## What is being asked
Copy every entry as is. Leave images out.

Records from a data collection
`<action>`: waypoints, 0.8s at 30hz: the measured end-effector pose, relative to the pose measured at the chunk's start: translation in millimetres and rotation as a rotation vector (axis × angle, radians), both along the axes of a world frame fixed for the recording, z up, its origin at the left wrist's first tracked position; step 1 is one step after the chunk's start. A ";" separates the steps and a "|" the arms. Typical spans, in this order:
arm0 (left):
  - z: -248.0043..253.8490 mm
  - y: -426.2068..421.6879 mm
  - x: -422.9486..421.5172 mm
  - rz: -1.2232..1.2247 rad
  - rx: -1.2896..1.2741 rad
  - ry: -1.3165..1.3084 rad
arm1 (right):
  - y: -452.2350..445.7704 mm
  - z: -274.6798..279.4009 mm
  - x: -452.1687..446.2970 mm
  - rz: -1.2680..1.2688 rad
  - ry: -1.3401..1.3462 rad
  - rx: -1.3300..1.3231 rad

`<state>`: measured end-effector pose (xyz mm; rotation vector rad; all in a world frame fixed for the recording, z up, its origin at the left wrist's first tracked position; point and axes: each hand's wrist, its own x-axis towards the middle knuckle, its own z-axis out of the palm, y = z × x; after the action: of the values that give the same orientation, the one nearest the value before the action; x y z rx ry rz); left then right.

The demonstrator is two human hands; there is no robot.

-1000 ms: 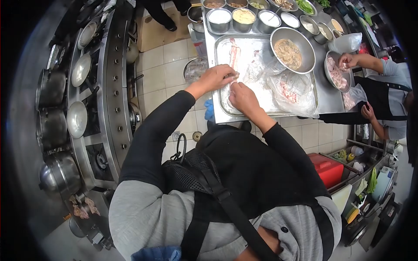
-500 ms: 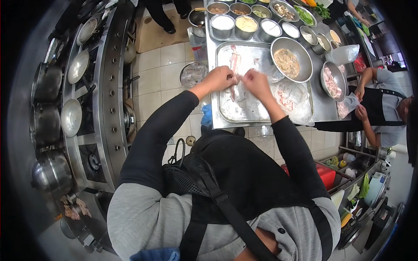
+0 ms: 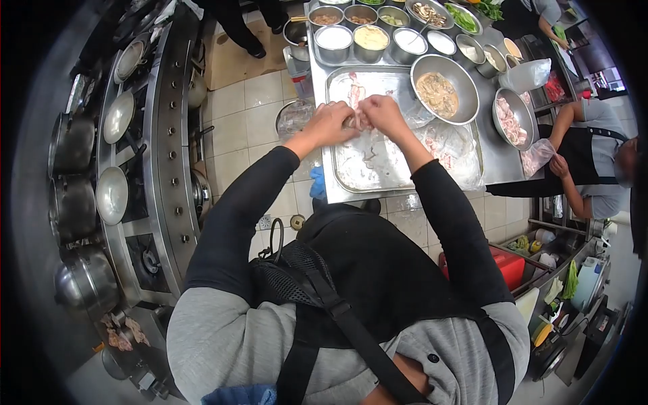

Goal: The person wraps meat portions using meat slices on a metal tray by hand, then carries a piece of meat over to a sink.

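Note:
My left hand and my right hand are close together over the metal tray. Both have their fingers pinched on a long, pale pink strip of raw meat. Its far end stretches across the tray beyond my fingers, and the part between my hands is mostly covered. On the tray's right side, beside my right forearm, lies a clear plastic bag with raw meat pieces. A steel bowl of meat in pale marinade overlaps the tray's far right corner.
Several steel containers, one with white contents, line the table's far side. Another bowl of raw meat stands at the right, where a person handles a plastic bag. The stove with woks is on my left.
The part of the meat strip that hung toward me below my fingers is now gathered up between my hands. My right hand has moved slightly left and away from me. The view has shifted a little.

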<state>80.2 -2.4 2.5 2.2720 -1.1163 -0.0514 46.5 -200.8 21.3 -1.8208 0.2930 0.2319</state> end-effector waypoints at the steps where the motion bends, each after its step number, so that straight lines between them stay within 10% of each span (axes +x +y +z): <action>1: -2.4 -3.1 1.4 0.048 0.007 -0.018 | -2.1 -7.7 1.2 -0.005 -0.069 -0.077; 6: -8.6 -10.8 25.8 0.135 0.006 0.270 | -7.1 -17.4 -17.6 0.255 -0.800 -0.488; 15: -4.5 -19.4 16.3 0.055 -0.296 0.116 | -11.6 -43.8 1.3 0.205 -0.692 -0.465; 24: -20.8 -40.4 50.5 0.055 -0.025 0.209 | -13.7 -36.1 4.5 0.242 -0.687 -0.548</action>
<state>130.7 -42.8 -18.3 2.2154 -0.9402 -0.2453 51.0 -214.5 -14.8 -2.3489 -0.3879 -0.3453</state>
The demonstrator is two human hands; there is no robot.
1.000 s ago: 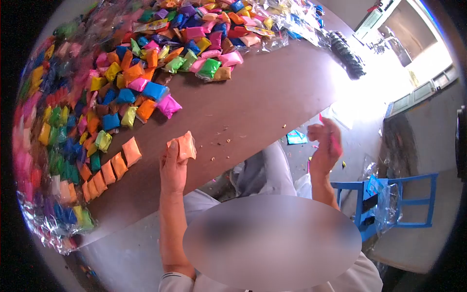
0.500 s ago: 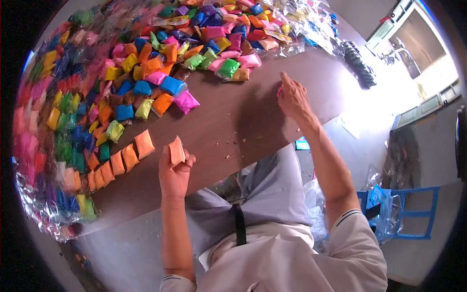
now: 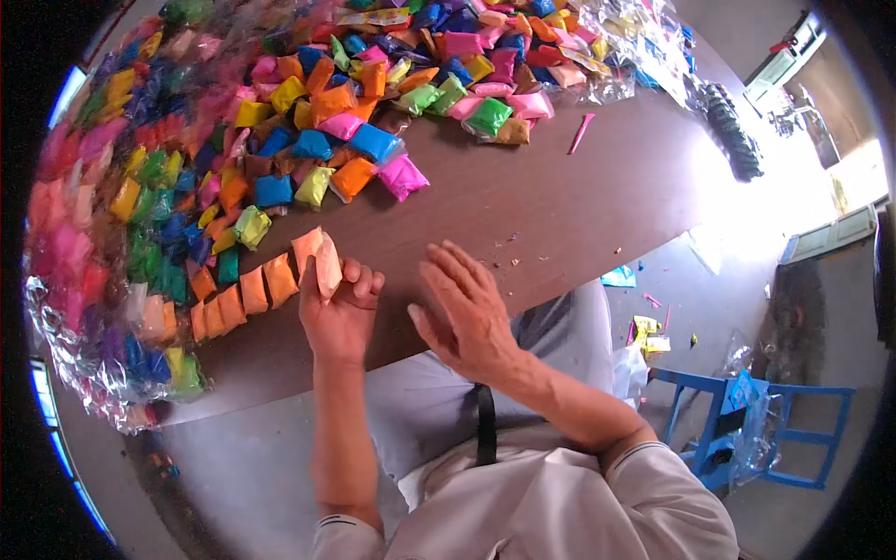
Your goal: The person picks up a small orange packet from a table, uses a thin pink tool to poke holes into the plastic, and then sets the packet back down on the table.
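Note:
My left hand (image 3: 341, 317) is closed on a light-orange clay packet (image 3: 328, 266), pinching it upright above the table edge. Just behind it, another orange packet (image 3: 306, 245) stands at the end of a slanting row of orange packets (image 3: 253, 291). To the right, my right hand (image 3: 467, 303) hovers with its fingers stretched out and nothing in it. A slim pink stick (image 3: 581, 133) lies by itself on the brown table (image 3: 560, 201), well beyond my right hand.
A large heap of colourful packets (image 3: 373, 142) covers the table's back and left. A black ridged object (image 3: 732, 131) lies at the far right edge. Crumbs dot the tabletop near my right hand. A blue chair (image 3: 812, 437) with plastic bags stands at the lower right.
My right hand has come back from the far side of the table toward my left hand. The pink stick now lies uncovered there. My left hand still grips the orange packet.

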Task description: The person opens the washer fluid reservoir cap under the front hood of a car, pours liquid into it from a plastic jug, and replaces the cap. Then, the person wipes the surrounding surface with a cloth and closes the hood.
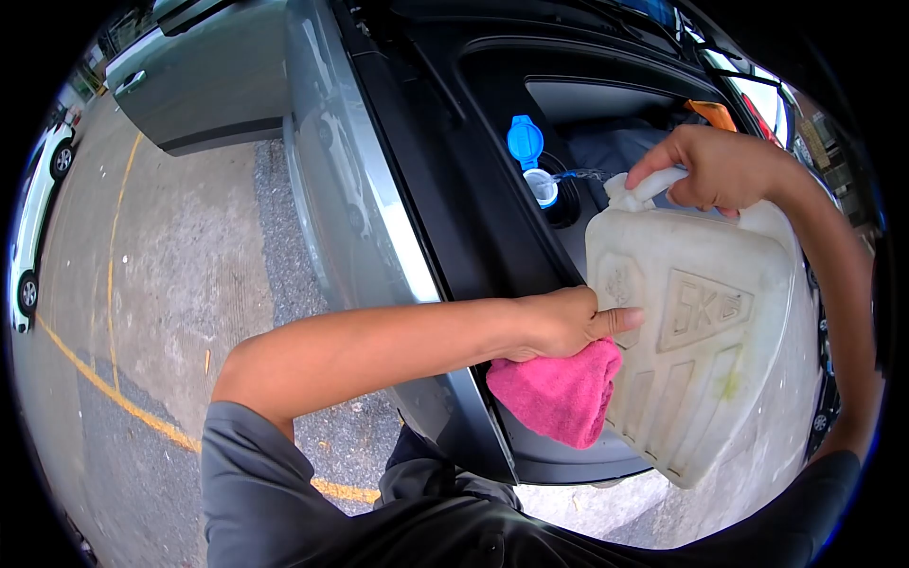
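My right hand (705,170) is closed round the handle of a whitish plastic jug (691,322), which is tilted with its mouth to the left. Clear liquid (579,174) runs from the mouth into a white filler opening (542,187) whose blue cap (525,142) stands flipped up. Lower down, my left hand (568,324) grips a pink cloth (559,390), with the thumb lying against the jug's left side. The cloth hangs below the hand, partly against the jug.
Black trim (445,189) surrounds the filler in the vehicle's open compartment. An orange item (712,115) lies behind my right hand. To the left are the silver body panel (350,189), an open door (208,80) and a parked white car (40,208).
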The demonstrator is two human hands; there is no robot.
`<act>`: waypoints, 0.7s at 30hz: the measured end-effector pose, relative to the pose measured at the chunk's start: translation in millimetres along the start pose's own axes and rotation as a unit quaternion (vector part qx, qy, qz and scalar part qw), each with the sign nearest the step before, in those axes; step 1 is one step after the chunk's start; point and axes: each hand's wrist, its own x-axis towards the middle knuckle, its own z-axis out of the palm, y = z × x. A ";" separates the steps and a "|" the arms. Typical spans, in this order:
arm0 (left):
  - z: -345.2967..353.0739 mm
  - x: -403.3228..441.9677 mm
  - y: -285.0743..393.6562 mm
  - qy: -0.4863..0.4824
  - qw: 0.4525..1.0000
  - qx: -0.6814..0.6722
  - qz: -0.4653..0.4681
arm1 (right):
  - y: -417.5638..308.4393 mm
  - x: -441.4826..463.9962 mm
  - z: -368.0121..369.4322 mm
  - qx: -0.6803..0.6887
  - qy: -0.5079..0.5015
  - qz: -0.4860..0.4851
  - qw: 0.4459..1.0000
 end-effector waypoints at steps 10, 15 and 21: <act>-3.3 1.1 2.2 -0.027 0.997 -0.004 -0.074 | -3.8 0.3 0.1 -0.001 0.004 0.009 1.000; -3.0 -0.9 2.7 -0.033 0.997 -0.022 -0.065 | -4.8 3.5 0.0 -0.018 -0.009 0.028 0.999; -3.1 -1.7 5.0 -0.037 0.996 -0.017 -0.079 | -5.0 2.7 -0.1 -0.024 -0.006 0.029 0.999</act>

## Task response
`<action>`: waypoints, 0.8s at 30hz: the measured end-effector pose, relative to the pose measured at the chunk's start: translation in millimetres and rotation as a rotation vector (axis × angle, radians), both along the axes of a world frame fixed for the recording, z up, its origin at the left wrist's first tracked position; step 1 is one step after the chunk's start. A ";" separates the steps and a "|" the arms. Typical spans, in this order:
arm0 (left):
  - z: -248.0043..253.8490 mm
  - y: -426.2068..421.6879 mm
  - x: -422.9486..421.5172 mm
  - rz: -1.2232..1.2247 rad
  - rx: -1.2896..1.2741 rad
  - ry: -1.3165..1.3084 rad
arm1 (right):
  - y: -452.2350..445.7704 mm
  - z: -274.6798..279.4009 mm
  - x: -452.1687..446.2970 mm
  - rz: -1.2680..1.2688 rad
  - ry: -1.3401..1.3462 rad
  - rx: -1.3300..1.3231 rad

`<state>`: measured end-effector pose (xyz mm; rotation vector rad; all in a world frame fixed for the recording, z up, its origin at the left wrist's first tracked position; point and axes: each hand's wrist, its own x-axis towards the middle knuckle, its own z-axis out of the palm, y = z × x; after the action: of the values that give the same orientation, the one nearest the value before the action; x y z rx ry rz); left then right.

The demonstrator is two human hands; there is no robot.

-1000 ms: 
-500 ms: 
+0 ms: 

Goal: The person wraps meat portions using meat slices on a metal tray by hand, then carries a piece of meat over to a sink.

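Note:
My left hand and my right hand are close together over the metal tray. Both have their fingers pinched on a long, pale pink strip of raw meat. Its far end stretches across the tray beyond my fingers, and the part between my hands is mostly covered. On the tray's right side, beside my right forearm, lies a clear plastic bag with raw meat pieces. A steel bowl of meat in pale marinade overlaps the tray's far right corner.
Several steel containers, one with white contents, line the table's far side. Another bowl of raw meat stands at the right, where a person handles a plastic bag. The stove with woks is on my left.
The part of the meat strip that hung toward me below my fingers is now gathered up between my hands. My right hand has moved slightly left and away from me. The view has shifted a little.
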
<state>80.2 -2.4 2.5 2.2720 -1.1163 -0.0514 46.5 -200.8 21.3 -1.8208 0.2930 0.2319</state> end-effector waypoints at the steps where the motion bends, each after its step number, so that straight lines between them stay within 10% of each span (axes +x +y +z): <action>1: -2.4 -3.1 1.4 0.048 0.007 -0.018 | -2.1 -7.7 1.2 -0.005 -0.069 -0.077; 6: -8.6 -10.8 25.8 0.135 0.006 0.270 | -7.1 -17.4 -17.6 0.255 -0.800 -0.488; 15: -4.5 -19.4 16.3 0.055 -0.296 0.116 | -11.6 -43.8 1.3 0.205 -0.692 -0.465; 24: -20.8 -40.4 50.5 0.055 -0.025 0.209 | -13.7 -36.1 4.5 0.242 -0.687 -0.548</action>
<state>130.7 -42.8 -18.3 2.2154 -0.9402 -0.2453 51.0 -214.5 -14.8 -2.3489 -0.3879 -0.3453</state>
The demonstrator is two human hands; there is no robot.
1.000 s ago: 
0.500 s ago: 
now: 
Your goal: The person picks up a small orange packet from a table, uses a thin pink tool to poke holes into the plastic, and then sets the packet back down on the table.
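Note:
My left hand (image 3: 341, 317) is closed on a light-orange clay packet (image 3: 328, 266), pinching it upright above the table edge. Just behind it, another orange packet (image 3: 306, 245) stands at the end of a slanting row of orange packets (image 3: 253, 291). To the right, my right hand (image 3: 467, 303) hovers with its fingers stretched out and nothing in it. A slim pink stick (image 3: 581, 133) lies by itself on the brown table (image 3: 560, 201), well beyond my right hand.
A large heap of colourful packets (image 3: 373, 142) covers the table's back and left. A black ridged object (image 3: 732, 131) lies at the far right edge. Crumbs dot the tabletop near my right hand. A blue chair (image 3: 812, 437) with plastic bags stands at the lower right.
My right hand has come back from the far side of the table toward my left hand. The pink stick now lies uncovered there. My left hand still grips the orange packet.
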
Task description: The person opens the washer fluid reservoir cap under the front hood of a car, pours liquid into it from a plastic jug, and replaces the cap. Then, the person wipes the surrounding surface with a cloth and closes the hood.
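My right hand (705,170) is closed round the handle of a whitish plastic jug (691,322), which is tilted with its mouth to the left. Clear liquid (579,174) runs from the mouth into a white filler opening (542,187) whose blue cap (525,142) stands flipped up. Lower down, my left hand (568,324) grips a pink cloth (559,390), with the thumb lying against the jug's left side. The cloth hangs below the hand, partly against the jug.
Black trim (445,189) surrounds the filler in the vehicle's open compartment. An orange item (712,115) lies behind my right hand. To the left are the silver body panel (350,189), an open door (208,80) and a parked white car (40,208).
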The demonstrator is two human hands; there is no robot.
`<act>`: waypoints, 0.7s at 30hz: the measured end-effector pose, relative to the pose measured at the chunk's start: translation in millimetres along the start pose's own axes and rotation as a unit quaternion (vector part qx, qy, qz and scalar part qw), each with the sign nearest the step before, in those axes; step 1 is one step after the chunk's start; point and axes: each hand's wrist, its own x-axis towards the middle knuckle, its own z-axis out of the palm, y = z × x. A ";" separates the steps and a "|" the arms. Typical spans, in this order:
arm0 (left):
  - z: -345.2967..353.0739 mm
  - x: -403.3228..441.9677 mm
  - y: -285.0743..393.6562 mm
  - qy: -0.4863..0.4824
  - qw: 0.4525..1.0000
  - qx: -0.6814..0.6722
  - qz: -0.4653..0.4681
arm1 (right):
  - y: -417.5638..308.4393 mm
  - x: -441.4826..463.9962 mm
  - z: -368.0121..369.4322 mm
  - qx: -0.6803..0.6887
  - qy: -0.5079..0.5015
  - qz: -0.4860..0.4851
  - qw: 0.4459..1.0000
 end-effector waypoints at steps 10, 15 and 21: <act>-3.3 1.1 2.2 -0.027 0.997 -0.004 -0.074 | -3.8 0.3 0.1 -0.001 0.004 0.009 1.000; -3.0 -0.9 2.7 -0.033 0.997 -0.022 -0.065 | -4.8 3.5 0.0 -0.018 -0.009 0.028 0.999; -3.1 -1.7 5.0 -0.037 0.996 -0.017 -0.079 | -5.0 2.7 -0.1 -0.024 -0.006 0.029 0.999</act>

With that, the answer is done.